Work task:
Give again, word for word, every line below from the one that has "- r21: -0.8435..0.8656" through the one that has "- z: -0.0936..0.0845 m", both included, and no others.

[Stored data]

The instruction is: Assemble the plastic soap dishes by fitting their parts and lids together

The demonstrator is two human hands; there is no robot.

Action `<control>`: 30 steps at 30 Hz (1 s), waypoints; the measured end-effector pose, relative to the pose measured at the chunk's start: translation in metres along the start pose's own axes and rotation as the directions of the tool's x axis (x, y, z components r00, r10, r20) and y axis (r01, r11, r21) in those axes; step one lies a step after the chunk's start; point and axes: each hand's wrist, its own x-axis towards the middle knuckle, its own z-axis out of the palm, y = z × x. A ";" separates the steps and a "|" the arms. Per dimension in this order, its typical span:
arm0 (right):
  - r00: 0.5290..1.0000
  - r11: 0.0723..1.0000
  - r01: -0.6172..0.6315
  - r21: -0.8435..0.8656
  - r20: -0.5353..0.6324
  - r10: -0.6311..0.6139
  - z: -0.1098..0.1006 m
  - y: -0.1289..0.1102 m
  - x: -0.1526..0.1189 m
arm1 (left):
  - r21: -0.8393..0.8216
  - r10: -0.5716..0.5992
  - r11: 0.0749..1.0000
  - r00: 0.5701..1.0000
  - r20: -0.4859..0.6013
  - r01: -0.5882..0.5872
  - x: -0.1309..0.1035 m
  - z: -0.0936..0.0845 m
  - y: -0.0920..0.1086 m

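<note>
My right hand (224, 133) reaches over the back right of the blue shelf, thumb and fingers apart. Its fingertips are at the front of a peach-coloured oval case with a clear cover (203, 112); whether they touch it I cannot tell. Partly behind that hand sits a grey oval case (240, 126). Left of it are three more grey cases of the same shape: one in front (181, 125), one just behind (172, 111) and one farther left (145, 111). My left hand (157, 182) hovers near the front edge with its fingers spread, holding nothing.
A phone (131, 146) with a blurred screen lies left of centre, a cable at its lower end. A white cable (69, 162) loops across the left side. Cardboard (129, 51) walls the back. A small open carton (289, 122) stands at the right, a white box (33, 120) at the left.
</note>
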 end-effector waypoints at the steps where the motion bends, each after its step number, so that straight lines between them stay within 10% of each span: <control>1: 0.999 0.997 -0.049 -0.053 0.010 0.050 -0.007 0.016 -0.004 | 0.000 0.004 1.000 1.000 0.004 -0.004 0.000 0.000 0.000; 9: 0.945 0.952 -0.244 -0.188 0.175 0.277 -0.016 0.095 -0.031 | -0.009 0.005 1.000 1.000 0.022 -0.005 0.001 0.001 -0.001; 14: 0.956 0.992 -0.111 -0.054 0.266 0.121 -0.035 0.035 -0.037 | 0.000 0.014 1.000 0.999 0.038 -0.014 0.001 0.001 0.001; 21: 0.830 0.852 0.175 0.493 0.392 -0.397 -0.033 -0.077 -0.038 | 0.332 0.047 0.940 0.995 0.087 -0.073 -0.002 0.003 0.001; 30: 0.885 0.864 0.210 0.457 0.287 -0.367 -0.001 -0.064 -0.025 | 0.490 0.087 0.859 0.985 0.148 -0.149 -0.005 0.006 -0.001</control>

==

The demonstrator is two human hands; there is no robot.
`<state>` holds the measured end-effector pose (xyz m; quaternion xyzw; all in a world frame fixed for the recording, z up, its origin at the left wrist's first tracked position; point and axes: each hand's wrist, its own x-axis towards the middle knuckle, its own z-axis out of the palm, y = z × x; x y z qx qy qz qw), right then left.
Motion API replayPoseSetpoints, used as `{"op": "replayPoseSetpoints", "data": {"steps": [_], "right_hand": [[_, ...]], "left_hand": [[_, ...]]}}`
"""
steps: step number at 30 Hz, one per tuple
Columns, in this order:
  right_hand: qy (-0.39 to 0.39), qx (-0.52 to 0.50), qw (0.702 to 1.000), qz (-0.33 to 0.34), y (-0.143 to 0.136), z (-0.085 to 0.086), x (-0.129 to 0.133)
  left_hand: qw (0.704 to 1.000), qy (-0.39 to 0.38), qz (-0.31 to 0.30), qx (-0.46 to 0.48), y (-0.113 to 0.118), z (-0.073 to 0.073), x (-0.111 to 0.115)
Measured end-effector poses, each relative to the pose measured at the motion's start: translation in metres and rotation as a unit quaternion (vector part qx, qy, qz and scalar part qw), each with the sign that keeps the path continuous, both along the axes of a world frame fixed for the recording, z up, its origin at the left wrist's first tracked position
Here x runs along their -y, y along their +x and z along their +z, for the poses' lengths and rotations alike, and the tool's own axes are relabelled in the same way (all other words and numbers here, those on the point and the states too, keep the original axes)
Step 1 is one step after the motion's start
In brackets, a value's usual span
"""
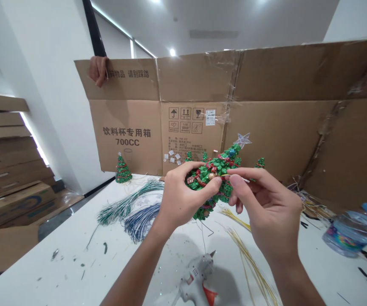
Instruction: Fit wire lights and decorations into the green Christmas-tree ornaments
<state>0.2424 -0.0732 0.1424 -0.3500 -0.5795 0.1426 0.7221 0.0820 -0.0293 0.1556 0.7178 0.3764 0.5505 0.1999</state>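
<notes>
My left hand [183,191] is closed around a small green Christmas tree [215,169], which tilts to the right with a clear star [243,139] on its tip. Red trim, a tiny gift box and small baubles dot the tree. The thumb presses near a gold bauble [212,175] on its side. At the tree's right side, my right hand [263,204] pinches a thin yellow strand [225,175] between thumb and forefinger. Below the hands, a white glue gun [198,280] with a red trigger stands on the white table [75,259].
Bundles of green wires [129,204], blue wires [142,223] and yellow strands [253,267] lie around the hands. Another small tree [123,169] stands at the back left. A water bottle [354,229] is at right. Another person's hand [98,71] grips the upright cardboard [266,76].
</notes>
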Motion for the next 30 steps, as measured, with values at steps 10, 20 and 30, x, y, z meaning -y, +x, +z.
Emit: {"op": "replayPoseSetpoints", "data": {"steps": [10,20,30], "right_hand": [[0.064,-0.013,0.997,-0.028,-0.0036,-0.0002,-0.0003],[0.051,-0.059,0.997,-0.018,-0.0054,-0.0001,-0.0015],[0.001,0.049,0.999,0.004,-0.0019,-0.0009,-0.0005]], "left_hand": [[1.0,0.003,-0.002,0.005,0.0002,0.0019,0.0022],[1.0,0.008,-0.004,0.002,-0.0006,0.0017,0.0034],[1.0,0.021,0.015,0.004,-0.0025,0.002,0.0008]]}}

Result of the task:
  - r21: -0.8435..0.8656
  - r20: -0.5353..0.6324
  - r10: -0.6311..0.6139
  - z: -0.1098..0.1006 m
  - y: -0.1289..0.1102 m
  - x: -0.1526..0.1189 m
arm1 (left):
  - r21: -0.8393..0.8216
  - r10: -0.5716..0.5992
  - r11: 0.0749..1.0000
  - r00: 0.5701..1.0000
  - r20: -0.4859..0.6013
  - r01: -0.5882..0.5872
  - x: -0.1309..0.1035 m
  - z: -0.0936..0.0845 m

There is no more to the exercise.